O fórum levantou e discutiu vários assuntos que preocupam os países membros, sobretudo os de interesse global, com destaque para a Carta da Renascença Cultural Africana, até agora ratificada por 34 países membros. Moçambique está numa fase avançada para a ratificação da Carta.

Também foi destaque a instalação do Grande Museu de África, na Argélia, que vai promover a cultura africana. O museu será lançado no dia 25 de Maio, em instalações provisórias, naquele país do Magreb.

O grande desafio neste momento é a construção do edificio, sendo que, para o efeito, a Argélia precisa de apoio financeiro. No fórum, o país africano apelou aos estados membros a enviarem alguns artefactos culturais digitalizados para exposição permanente.

Falando no evento, Eldevina Materula vincou a importância do fórum, afirmando que a sua realização renova o compromisso de Moçambique de promover a integração continental, os valores sócio-culturais africanos, visando reforçar a identidade cultural global.

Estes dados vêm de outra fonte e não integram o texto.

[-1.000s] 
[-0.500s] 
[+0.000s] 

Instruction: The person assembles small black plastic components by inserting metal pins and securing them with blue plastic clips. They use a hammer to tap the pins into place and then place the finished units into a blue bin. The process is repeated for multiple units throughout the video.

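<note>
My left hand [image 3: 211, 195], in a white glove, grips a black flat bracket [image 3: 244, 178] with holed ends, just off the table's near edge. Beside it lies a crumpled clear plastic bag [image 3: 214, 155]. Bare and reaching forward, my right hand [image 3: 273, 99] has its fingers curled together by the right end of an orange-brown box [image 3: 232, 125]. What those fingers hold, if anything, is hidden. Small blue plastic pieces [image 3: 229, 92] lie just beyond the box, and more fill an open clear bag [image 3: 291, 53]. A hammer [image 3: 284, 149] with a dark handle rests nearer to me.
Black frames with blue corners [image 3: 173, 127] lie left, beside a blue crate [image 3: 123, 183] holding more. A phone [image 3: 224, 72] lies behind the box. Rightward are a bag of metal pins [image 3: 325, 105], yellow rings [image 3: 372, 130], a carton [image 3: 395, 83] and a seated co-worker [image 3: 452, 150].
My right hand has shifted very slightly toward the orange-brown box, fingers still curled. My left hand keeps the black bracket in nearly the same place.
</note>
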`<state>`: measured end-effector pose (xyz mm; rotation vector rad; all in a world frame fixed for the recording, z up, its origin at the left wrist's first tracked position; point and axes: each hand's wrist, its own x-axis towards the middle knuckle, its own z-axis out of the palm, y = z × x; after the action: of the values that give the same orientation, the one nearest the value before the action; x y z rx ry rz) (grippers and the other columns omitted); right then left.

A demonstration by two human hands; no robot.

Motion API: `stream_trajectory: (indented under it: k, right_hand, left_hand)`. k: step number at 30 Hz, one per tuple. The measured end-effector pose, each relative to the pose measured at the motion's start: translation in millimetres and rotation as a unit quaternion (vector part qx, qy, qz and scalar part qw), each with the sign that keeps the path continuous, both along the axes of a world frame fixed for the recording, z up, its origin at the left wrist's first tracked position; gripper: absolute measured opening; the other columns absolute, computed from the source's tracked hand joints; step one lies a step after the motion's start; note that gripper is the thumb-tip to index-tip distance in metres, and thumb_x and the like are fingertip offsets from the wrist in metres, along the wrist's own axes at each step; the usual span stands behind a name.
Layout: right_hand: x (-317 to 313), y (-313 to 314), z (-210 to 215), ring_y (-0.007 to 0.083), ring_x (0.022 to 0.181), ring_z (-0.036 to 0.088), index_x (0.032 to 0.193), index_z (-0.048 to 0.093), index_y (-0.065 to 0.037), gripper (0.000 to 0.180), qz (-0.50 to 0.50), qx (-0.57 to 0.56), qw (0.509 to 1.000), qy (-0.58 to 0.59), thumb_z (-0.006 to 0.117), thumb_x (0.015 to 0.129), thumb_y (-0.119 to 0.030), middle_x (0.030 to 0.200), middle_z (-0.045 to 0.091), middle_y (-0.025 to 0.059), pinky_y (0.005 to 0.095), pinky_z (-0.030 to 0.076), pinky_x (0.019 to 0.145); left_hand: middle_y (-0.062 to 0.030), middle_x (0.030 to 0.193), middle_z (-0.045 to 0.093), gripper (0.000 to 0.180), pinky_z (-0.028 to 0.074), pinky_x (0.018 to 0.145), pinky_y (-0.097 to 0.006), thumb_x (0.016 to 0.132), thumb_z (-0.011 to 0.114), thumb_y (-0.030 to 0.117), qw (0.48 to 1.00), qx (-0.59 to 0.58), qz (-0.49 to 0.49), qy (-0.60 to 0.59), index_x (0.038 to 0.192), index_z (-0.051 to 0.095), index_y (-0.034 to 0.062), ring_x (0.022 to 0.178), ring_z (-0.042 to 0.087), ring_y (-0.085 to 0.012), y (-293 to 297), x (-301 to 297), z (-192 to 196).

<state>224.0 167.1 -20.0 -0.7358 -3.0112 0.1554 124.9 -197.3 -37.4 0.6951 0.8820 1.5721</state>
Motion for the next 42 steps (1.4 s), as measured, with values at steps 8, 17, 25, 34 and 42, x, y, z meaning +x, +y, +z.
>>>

Moçambique, prosseguiu a ministra, pretende reforçar a presença africana na Lista do Património da Humanidade, pelo que assume o compromisso de até 2024 finalizar as propostas de candidatura das danças Xigubo e Mapiku para submissão à Organização das Nações Unidas para a Educação, a Ciência e a Cultura (UNESCO).


Materula sublinhou que “as indústrias culturais e criativas, para além do papel estabilizador de emoções humanas, sobretudo em momentos de crise como o da pandemia da COVID-19, são um activo económico que devemos explorar sem reservas, porque o recurso é inesgotável”.

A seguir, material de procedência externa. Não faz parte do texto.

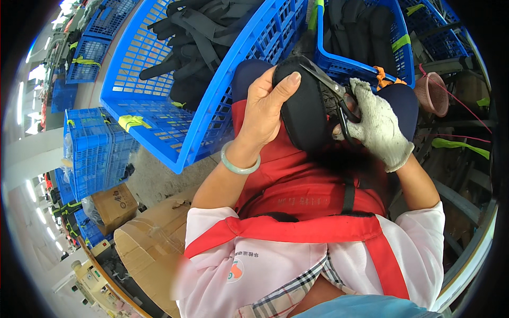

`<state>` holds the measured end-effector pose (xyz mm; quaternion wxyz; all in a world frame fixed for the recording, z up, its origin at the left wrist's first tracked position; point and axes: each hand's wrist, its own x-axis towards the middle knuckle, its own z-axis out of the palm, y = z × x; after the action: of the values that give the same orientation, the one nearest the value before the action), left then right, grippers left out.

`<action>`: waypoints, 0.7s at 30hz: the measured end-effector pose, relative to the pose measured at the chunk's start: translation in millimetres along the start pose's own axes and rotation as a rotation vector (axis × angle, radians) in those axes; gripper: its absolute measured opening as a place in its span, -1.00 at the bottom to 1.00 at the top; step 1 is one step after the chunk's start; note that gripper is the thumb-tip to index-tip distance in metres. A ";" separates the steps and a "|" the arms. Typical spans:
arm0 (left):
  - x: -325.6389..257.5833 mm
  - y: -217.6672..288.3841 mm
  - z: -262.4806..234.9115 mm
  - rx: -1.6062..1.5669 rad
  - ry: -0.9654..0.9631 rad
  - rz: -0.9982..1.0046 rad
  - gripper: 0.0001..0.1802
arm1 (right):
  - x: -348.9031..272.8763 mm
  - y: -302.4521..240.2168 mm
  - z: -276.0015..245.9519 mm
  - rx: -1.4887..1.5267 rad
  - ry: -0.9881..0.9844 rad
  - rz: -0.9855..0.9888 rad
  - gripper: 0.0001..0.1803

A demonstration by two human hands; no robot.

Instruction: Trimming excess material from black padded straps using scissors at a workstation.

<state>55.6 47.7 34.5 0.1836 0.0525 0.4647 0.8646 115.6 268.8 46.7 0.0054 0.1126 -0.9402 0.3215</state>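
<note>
My left hand (266, 103), bare with a pale bangle at the wrist, grips a long black padded strap (303, 114) by its upper end, thumb on top. The strap has a rounded end and hangs over my red apron (313, 183). In my right hand (379, 119), which wears a whitish knit glove, is a pair of scissors (328, 82) with black handles. Its blades point up and left, lying by the strap's upper right edge. Whether they touch the strap I cannot tell.
A large blue crate (193, 132) at the left holds many dark padded strips (204, 32). Another blue crate (366, 72) with dark straps stands ahead right. A pink basket (432, 94) is at the right. Stacked blue crates (90, 153) and a cardboard box (114, 206) stand far left.
</note>
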 end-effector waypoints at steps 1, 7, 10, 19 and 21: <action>-0.2 -0.8 -1.8 -0.004 0.003 0.001 -0.77 | 1.5 -1.9 -3.1 -0.017 -0.029 0.028 -0.06; 0.5 -0.7 -11.4 -0.003 -0.087 -0.022 -0.77 | 1.9 5.5 -9.9 0.333 -0.184 0.124 -0.16; -0.6 1.5 -8.5 -0.020 -0.085 -0.067 -0.76 | 1.8 5.2 -16.7 0.119 -0.197 0.091 -0.21; -1.2 2.1 -4.2 0.026 -0.197 -0.087 -0.75 | -3.0 8.0 -35.2 0.010 -0.136 0.007 -0.25; 0.3 -1.0 -4.1 0.043 -0.238 -0.101 -0.74 | -0.7 10.2 -38.7 0.129 -0.173 0.034 -0.30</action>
<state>54.6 45.1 31.3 0.2795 0.1349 0.4601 0.8318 111.7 300.3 71.2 -0.0888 0.1240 -0.9163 0.3703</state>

É neste sentido que o Ministério da Cultura e Turismo, afirmou a tutelar da pasta, tem vindo a encetar acções para a profissionalização dos trabalhadores culturais e criativos.

“Estamos igualmente a implementar acções de capacitação e formação em diversas matérias, com destaque para dinamização da cadeia de valor dos produtos cultuais e marketing, a revisão da Lei dos Direitos de Autor e Direitos Conexos e criação do Estatuto Profissional do Artista”, disse.

Os países da União Africana colocaram propostas locais como a digitalização do património cultural, a criação da Cartografia da Gastronomia/Culinária, a dinamização das indústrias culturais e criativas, que, de algum modo, encontram intercessão em aspectos comuns dos países membros.


Em jeito de conclusão, dentre várias decisões, o fórum reconheceu a importância das artes, cultura e património como catalizador para o desenvolvimento social e económico para o continente.

A intenção da União Africana é fazer da cultura, das artes e património uma alavanca para a África o continente que pretendemos ter. A expextativa é que haja uma contribuição significativa da cultura para o alívio da pobreza através de criação de emprego com a inclusão de mulheres e jovens.